§ **TASK GOAL**:
Start at the line below containing "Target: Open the" and stop at the line containing "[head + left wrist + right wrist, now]". Repeat every line of that stretch exactly, and nothing outside it.

§ **ENTRIES SUPPLIED**:
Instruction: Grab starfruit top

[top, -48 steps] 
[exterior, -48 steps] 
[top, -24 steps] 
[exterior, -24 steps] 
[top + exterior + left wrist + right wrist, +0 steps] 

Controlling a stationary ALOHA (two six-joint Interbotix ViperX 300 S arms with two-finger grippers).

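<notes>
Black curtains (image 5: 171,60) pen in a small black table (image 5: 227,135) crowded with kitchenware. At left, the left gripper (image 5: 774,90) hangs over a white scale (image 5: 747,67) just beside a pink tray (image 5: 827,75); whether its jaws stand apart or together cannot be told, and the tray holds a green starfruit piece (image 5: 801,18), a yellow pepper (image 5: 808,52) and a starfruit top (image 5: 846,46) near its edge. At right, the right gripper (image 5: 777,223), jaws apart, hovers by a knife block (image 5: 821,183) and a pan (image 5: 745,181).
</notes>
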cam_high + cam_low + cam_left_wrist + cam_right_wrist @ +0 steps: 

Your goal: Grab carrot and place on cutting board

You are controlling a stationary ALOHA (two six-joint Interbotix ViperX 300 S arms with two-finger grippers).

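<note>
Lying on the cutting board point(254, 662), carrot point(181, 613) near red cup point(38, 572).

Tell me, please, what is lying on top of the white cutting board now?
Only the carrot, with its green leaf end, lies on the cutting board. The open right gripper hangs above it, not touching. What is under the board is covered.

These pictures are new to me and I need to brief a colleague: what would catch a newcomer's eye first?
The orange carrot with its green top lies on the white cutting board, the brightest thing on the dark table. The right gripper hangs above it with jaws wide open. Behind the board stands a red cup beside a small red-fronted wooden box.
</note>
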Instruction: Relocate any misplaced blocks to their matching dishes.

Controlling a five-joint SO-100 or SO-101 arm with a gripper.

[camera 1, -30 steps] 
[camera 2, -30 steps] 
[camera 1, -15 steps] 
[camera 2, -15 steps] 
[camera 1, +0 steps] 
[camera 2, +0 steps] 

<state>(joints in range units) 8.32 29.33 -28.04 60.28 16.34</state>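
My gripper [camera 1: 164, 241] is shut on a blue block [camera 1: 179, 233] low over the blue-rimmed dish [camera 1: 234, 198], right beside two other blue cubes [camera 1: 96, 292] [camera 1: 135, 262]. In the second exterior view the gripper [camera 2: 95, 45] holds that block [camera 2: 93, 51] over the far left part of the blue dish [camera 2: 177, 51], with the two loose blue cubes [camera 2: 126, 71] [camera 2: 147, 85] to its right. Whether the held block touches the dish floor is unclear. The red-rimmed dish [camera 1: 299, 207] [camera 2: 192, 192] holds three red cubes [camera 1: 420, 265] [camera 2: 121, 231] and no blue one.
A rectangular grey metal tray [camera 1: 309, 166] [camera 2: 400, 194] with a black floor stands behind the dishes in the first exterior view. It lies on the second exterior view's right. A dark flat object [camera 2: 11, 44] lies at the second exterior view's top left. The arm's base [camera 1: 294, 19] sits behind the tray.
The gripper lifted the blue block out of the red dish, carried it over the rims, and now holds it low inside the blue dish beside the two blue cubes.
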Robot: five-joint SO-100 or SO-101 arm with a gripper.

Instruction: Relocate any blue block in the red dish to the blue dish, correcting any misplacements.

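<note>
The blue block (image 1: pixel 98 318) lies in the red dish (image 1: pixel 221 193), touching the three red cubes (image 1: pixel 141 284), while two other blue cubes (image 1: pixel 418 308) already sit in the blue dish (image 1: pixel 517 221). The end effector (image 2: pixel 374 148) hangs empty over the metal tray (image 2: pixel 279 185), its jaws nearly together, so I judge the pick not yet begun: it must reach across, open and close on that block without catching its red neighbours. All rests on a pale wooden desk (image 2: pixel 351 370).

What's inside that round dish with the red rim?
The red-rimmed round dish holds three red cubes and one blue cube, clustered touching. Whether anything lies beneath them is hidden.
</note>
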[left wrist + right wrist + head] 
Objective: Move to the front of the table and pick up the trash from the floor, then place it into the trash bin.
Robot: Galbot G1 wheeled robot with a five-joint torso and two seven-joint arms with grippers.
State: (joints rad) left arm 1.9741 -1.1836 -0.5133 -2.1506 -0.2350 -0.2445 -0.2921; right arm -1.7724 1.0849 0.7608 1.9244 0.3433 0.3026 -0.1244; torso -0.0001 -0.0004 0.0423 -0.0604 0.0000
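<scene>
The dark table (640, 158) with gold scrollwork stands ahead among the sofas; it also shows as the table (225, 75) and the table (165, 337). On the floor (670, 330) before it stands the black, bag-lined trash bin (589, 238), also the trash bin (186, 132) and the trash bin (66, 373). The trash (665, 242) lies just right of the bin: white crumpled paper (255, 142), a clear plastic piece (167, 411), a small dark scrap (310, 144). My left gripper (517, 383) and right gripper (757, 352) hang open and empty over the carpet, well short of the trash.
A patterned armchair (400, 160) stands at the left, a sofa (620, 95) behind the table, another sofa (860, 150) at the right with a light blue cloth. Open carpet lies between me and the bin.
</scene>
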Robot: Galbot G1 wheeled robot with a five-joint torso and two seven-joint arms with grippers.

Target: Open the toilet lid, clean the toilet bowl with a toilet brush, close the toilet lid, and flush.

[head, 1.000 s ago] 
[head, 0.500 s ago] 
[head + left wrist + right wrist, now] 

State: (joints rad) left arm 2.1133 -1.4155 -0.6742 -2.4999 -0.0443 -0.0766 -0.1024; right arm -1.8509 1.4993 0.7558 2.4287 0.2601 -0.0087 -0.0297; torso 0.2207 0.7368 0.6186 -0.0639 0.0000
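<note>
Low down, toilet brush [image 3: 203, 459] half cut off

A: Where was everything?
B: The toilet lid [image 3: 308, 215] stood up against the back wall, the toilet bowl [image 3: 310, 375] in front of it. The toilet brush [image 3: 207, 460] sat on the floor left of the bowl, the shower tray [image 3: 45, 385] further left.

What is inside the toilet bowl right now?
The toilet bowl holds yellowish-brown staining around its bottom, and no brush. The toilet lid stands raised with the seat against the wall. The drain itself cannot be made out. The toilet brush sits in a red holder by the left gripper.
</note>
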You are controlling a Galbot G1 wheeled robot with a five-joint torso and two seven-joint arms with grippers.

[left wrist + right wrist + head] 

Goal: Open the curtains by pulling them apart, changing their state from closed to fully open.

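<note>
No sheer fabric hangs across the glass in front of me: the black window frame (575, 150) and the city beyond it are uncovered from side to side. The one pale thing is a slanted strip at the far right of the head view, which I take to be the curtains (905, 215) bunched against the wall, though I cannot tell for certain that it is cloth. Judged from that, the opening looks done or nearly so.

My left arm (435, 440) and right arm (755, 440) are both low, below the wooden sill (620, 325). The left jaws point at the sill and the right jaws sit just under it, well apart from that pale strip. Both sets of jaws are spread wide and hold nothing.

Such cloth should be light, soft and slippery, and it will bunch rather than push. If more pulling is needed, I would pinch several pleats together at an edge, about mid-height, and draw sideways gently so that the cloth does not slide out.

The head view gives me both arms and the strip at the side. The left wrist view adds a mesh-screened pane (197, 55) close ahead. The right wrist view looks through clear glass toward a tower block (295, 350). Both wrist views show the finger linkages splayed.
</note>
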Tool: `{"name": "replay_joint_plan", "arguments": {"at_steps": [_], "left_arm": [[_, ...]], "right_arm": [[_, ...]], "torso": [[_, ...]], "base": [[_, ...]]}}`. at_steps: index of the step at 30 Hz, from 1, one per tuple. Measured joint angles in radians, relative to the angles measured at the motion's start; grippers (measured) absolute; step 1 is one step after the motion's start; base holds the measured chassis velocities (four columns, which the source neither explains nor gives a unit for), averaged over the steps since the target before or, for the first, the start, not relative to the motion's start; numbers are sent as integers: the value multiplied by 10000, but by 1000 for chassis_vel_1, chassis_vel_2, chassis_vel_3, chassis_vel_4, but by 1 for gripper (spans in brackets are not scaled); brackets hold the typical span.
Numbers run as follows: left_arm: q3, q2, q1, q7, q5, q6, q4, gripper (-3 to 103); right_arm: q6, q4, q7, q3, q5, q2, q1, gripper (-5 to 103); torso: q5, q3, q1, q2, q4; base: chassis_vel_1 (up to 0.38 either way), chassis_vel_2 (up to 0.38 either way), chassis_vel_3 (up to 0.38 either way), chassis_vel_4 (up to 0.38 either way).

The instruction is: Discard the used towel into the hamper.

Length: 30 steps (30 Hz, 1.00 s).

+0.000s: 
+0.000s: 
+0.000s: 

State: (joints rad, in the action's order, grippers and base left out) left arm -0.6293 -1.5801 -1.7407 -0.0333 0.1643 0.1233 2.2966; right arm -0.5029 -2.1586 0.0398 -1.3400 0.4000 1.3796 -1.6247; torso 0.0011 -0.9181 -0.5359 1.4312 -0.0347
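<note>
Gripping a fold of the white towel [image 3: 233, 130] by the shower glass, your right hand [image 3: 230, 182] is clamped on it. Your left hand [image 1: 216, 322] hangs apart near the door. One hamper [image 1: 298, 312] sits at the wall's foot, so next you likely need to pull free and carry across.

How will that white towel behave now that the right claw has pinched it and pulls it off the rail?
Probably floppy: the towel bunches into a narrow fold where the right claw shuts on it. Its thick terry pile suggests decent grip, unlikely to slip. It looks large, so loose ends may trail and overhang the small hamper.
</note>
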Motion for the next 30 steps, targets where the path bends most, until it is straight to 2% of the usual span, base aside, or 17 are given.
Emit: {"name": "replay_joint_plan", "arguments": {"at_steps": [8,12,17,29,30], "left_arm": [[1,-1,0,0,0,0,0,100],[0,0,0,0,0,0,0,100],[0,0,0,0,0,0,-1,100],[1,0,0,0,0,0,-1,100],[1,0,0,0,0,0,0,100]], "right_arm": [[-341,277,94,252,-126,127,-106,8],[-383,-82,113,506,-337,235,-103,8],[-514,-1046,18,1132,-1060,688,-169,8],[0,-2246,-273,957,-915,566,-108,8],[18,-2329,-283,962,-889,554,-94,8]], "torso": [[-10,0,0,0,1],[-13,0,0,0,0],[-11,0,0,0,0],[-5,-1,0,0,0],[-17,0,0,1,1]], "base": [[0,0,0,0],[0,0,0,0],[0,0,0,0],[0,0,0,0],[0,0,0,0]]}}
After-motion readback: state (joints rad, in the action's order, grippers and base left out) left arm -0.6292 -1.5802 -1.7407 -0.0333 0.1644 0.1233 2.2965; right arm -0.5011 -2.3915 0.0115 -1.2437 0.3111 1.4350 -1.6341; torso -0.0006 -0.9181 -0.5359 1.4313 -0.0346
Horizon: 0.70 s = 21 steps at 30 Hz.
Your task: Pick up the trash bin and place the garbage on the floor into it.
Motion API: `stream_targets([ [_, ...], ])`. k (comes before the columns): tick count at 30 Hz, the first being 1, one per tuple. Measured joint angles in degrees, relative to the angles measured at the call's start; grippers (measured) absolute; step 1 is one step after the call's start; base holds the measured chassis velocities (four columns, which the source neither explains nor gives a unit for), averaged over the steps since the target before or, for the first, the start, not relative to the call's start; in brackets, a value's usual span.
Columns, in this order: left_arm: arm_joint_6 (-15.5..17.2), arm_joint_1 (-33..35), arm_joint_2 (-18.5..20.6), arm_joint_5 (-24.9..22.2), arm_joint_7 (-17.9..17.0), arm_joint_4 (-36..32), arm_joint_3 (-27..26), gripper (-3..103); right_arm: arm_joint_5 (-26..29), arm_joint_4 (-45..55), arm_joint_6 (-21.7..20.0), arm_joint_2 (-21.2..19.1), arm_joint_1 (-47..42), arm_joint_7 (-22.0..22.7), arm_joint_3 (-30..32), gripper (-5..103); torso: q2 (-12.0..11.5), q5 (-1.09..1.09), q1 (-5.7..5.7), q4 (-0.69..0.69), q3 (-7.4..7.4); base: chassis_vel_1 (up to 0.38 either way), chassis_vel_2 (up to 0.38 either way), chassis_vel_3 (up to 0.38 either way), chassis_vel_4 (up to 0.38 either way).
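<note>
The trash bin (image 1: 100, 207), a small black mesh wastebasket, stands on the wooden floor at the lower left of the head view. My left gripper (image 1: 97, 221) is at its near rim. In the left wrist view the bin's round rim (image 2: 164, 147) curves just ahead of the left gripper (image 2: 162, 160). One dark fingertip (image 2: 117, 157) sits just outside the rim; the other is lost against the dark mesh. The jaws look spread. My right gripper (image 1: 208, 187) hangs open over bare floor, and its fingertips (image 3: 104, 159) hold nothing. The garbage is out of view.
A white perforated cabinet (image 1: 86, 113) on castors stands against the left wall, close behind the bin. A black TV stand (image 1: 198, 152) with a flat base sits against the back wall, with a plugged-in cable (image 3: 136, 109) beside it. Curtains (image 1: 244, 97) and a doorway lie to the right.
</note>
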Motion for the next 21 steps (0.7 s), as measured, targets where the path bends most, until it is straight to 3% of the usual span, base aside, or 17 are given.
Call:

§ **EXPECTED ANSWER**:
Target: Open the toilet lid, clean the toilet bowl with a toilet brush, close the toilet lid, and flush.

[head, 1.000 s ago] 
[head, 0.500 s ago] 
[head + left wrist + right wrist, now] 

No more output is needed for this exercise.